When you start raking in the ludicrous amounts of dough that such numbers bring with it, is when you start building up your fame, and there’s no greater testament to this fact than the film under review, All Work All Play, the second notable attempt to document the rise and importance of the eSports phenomenon.
Directed by Patrick Creadon, All Work All Play is in its worst moments a blatant eSports propaganda piece dressed up as a proper documentary, and in its best, a mostly competent though scattershot film about a worldwide social phenomenon that, like the Tin-Man of Oz, seeks desperately to find a heart despite already having one in the first place.
That is assuming of course, that you’re not already a fan of League of Legends. While this documentary tries very hard to explain not only what LoL is, but why it’s important to outsiders in several prolonged comparisons to traditional sports, it never fully commits to a neophyte audience as its target demographic. Instead, it spends far too much time going into the nitty-gritty behind the scenes details of the 2014-15 Intel Extreme Masters 9th worldwide gaming tournament, with an eye on both players and organizers that’s going to be inaccessible to anyone who doesn’t already have a vested interest.
If you don’t know what an “Anti-Carry” is, why a Pentakill is important or what “Acing the other team” pertains to, All Work All Play will educate you on these subjects, but briefly, before jumping back to the dramas that’s only a fan would find interesting.
When the film does work for general audiences, it’s usually following one Michał “Carmac” Blicharz of the ESL, or Electronic Sports League. Michał is the primary organizer of the IEM’s tournament and a former Polish pro-gamer, who obviously has a lot of passion for what he does and for growing the eSports community in both esteem and profitability.

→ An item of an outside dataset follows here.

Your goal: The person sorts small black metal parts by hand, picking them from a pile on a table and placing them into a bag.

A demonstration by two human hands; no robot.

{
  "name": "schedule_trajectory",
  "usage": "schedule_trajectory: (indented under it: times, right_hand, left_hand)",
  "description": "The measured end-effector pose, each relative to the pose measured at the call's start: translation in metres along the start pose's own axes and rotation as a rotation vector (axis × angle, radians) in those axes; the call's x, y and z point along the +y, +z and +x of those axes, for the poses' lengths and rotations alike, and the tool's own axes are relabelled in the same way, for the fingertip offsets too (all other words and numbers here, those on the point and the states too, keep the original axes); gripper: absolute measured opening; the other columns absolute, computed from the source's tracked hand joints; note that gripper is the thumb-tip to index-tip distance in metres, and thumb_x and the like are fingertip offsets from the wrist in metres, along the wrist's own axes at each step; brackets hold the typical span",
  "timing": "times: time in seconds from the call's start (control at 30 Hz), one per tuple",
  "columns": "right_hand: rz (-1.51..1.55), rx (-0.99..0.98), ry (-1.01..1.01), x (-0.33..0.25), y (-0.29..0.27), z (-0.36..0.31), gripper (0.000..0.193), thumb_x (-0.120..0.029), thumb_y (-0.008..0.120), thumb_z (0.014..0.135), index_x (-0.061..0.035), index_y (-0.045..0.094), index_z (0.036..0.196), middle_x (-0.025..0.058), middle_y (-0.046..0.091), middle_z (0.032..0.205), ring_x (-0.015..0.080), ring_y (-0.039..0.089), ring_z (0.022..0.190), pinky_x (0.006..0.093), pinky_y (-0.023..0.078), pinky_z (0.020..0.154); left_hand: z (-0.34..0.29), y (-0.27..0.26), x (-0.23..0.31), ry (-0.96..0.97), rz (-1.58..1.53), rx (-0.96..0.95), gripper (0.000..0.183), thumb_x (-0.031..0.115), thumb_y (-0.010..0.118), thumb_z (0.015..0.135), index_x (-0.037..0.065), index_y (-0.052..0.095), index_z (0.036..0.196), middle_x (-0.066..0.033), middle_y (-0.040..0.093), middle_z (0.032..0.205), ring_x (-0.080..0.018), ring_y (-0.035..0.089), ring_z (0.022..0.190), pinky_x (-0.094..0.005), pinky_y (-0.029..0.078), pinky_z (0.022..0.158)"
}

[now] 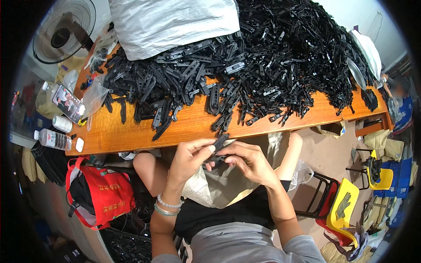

There’s a relatable human drama with Blicharz. He’s a new father toiling in a field so burgeoning that its existence (and thus his livelihood) could seemingly evaporate at a moment’s notice, who wrangles everything together despite the chaos his task entails. He’s a guy with a lot to lose should he fail, so it’s easy to root for him. The rest of the players being followed however, are far less relatable if you’re not already watching their streams.
They’re all young men with handles like “Balls”, “Lustboy”, and “Gorilla”, who, while as dedicated as Blicharz is, are younger, more obviously able to move on with their lives should they wash out of their pro-gamer passion, and so lacking in any real responsibility that it’s hard to care if they triumph or fail. The prime example of this being when the film dwells on teams who get eliminated from the tournaments it centers around; it’s just difficult to summon an ounce of empathy for a bunch of middle-class kids who willingly choose to drop out of college so they can play video games all day in order to hopefully become millionaires in the process (which, the film points out, is exactly how much money the biggest superstars actually do make) compared to people with real responsibilities like Blicharz (even if he’s just one of those kids all grown up).
Which is, of course, the ultimate hurdle that not only this film, but also the very similar but better film Free to Play (and eSports in general) has to jump. Where Free to Play succeeded on this measure compared to All Work All Play is in not having someone like Blicharz prominently featured. Rather than looking at an everyman with realistic problems, that film zeroed in exclusively on the professional players and made their world of “who’s going to win the big match at the end” its entirety. So much so that in watching it, you quickly forget that this is all essentially a big corporate promotion that’s just a real life version of The Wizard.
Spending at least a quarter of its running time in tutorial mode for newbs, another quarter on a likable family man and the rest on kids eschewing real-life and getting away with it may make it seem like All Work All Play grants a broad view on the subject of eSports in general and League of Legends tournaments in particular, but it just comes off as unfocused. If any one of these subjects had been more at its center rather than jumping around as much as it does between them, it would have been all the better for it.
If you’re a fan who has already drank the dank memes of the world of LoL-craft, then All Work All Play might provide a sense of legitimacy injection for your passion, and be worthy of your time. If you aren’t, you’re just going to see an documentary that can’t decide which of its subjects is interesting enough to hold it up, and tries far too hard to convince you every ten minutes that what you’re watching is “really important guys, no really!”
Which is a sign of lacking confidence, and that’s never attractive.